– Будет в гляделки-то играть, – сказал наконец Зиновий, понимая, что безмолвный отпрыск вряд ли заговорит первым. – Набрался смелости перечить отцу, так иди до конца. Нечего отмалчиваться.
Пафнутий пожал плечами:
– Я все сказал. И по-прежнему жду ответа.
– Он все сказал! – передразнил наследника его величество. – Строптивый мальчишка! Выдрать бы тебя как следует, чтоб не лез куда не просят! Чего молчишь, я что, сам с собой разговариваю?
– Если вы хотели только высказать свое недовольство, – неохотно отозвался наследник, – то я ухожу. Я и так знал что вы недовольны.
Зиновий погладил птицу и вдруг хитро усмехнулся. Черные глазки-бусинки под седыми бровями слегка прищурились, отчего его величество стал похож на шкодливую мышь, вплотную подобравшуюся к сыру.
– Дерзишь, Пафнутий. Раньше ты себе такого не позволял.
– Надоело, – кратко объяснил Панфутий.
– Лучше бы тебе молчать надоело! Опозорил отца перед всем миром, а теперь молчит! То ли отвага кончилась, то ли без Шеллара не сообразишь, что сказать!
– Мне нечего сказать. Извиняться не стану. Слов обратно не возьму. Добавить к сказанному ничего не желаю. Все.
– Не желаешь, вот как. Что ж, упрям ты был всегда. А вот смелости тебе недостает. Вон даже сейчас в меч вцепился – боишься, значит. И какой из тебя, такого труса, король?
– Вы полагаете, нам здесь нечего опасаться? Я все больше сомневаюсь в вашем душевном здравии.
– А есть чего?
– Вы сами не догадываетесь, что будет, если мы не уйдем?

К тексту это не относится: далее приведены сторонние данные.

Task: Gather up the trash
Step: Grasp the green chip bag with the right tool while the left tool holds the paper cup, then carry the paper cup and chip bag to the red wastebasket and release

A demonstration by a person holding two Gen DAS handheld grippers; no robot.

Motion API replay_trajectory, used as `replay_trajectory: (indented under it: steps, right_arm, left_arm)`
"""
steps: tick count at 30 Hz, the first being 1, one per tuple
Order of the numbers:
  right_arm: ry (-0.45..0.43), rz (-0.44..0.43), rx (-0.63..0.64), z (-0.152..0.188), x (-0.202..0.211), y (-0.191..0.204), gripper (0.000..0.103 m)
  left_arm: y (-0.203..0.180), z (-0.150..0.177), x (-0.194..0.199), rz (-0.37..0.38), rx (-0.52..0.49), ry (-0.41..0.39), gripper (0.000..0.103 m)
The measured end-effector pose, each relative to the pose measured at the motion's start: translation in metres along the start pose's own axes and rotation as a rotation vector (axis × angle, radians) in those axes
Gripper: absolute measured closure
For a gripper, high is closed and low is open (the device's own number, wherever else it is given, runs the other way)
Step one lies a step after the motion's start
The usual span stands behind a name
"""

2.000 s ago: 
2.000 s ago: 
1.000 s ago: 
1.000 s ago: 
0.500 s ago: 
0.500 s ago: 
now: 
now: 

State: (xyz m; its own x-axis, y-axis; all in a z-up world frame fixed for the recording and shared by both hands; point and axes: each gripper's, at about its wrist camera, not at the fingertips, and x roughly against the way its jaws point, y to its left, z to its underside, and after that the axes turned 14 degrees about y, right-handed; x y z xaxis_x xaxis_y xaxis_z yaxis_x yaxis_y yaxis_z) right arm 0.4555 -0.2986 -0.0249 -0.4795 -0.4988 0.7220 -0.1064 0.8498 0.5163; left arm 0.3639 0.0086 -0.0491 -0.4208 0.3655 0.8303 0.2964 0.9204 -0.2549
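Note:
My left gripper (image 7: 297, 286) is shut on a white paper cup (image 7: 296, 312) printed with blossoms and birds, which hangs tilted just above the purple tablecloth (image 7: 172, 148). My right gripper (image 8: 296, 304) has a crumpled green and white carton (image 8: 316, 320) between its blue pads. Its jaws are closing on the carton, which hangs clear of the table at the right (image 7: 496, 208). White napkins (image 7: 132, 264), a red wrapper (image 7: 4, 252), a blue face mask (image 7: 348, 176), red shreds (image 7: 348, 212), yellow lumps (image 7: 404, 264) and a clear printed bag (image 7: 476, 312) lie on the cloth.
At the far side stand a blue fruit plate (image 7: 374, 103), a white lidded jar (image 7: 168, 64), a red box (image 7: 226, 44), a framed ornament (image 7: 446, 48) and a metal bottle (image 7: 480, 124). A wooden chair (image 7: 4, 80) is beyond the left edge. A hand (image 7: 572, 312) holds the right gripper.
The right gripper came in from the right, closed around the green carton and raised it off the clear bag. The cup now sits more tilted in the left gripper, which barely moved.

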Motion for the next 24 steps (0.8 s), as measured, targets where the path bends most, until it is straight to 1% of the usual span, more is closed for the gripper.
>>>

– Хочешь опять отца дураком выставить? Я не догадываюсь, я знаю. Придут меня убивать. Этого ты боишься?
– А не надо?
– Так меня же убивать придут, не тебя, – откровенно насмехаясь, хихикнул Зиновий. – Сядь, поганец, нечего тут обиженную физиономию делать. Ты меня сегодня тоже обидел, так что терпи теперь. И послушай, сын мой, что я скажу. Никогда не задумывался, почему в свои сорок лет ты до сих пор не король? Молчишь, понятное дело, я по глазам должен догадываться, о чем думает мой сын. К собственным дурацким привычкам уважения больше, чем к родному отцу. Так вот, ты думаешь, что я жаден до власти и не желаю ее никому уступать, пока жив. А когда я говорю, что мой сын не готов принять посох, ты в это не веришь и считаешь, что я просто оправдываю свою жадность. А на самом деле, Пафнутий, ты действительно не готов. Ты трус и всегда был трусом… И не смотри на меня так. Ты ни разу не попытался изменить мое мнение о тебе. Ты уходишь в сторону при любом конфликте, ты даже мнение свое всегда держишь при себе. Отмолчаться, уклониться, отступить – вот твоя жизнь. Ни разу ты не принял бой, ни разу даже попытки не сделал отстоять свою правоту, хотя чаще бывал прав, чем наоборот.
– Доказывать что-то тебе? – с отвращением поморщился Пафнутий. – Или Лисавете? Это не страшно. Это противно.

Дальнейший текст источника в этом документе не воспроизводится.